GOAL OF THE EXERCISE — Which lines of the entries contain the string "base"? Copy each of them.

GIVEN RECORDS below:

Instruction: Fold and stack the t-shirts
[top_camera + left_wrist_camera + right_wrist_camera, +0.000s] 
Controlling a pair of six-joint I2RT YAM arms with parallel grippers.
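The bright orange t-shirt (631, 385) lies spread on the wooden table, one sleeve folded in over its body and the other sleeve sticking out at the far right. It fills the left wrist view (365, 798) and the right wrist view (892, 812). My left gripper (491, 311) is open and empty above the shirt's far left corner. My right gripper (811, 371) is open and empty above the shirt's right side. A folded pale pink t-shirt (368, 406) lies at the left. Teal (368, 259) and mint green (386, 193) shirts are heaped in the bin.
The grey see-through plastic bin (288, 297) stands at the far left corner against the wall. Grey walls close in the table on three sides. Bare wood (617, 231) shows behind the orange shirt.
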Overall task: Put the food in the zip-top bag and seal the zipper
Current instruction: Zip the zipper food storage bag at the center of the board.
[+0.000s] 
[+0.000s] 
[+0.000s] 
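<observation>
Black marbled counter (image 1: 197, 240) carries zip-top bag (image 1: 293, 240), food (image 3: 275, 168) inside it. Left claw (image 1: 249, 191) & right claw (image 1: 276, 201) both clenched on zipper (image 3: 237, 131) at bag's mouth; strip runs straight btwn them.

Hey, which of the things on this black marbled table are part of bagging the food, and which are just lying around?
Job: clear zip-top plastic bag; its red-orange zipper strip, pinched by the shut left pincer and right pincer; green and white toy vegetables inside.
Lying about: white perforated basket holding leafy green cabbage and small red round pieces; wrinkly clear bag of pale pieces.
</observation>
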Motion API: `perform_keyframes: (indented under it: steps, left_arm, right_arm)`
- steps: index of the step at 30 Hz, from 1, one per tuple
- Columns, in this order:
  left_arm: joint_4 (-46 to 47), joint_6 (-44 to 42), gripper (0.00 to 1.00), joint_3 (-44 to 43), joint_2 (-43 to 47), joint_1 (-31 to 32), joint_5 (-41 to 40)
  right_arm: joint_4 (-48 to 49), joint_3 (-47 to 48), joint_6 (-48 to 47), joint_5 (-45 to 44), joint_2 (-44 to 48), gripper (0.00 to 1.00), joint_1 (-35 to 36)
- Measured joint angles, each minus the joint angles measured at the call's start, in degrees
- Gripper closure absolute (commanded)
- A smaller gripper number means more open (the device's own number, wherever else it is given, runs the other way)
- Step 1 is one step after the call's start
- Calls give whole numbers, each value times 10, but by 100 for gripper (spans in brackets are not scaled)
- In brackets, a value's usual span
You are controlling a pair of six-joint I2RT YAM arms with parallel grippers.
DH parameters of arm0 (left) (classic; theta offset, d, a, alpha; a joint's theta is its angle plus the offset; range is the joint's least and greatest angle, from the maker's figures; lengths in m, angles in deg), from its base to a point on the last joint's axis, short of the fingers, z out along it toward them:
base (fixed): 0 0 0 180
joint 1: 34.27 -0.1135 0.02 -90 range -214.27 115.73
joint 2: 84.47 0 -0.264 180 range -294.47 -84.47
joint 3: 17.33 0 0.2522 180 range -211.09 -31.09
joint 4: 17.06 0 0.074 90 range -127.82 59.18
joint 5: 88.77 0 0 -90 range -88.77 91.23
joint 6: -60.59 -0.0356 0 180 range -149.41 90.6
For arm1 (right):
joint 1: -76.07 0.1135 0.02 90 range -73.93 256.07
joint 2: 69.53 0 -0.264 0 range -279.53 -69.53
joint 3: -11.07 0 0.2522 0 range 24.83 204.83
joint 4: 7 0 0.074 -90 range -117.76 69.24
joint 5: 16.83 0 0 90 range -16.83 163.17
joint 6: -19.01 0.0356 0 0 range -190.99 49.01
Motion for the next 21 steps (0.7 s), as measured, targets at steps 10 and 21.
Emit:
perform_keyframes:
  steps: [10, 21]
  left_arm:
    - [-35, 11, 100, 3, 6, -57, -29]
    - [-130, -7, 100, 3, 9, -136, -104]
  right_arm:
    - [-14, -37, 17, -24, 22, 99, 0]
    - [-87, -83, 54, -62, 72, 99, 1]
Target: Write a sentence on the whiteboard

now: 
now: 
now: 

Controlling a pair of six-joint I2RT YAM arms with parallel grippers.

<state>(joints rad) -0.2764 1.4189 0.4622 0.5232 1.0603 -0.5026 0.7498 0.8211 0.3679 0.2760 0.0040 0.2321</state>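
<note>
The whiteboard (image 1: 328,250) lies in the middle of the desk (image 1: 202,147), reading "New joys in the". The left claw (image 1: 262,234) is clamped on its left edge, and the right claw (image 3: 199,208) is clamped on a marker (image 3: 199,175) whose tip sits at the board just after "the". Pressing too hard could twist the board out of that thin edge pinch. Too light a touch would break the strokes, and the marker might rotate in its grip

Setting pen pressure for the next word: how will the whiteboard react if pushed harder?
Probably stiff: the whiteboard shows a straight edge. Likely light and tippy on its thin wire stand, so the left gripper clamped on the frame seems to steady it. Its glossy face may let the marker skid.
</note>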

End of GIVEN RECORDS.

PROBLEM SOLUTION —
DH parameters of arm0 (left) (classic; theta offset, d, a, alpha; a joint's theta is its angle plus the offset; range is the joint's least and greatest angle, from the maker's figures; lengths in m, angles in deg), from its base to a point on the last joint's axis, short of the fingers, z out along it toward them:
base (fixed): 0 0 0 180

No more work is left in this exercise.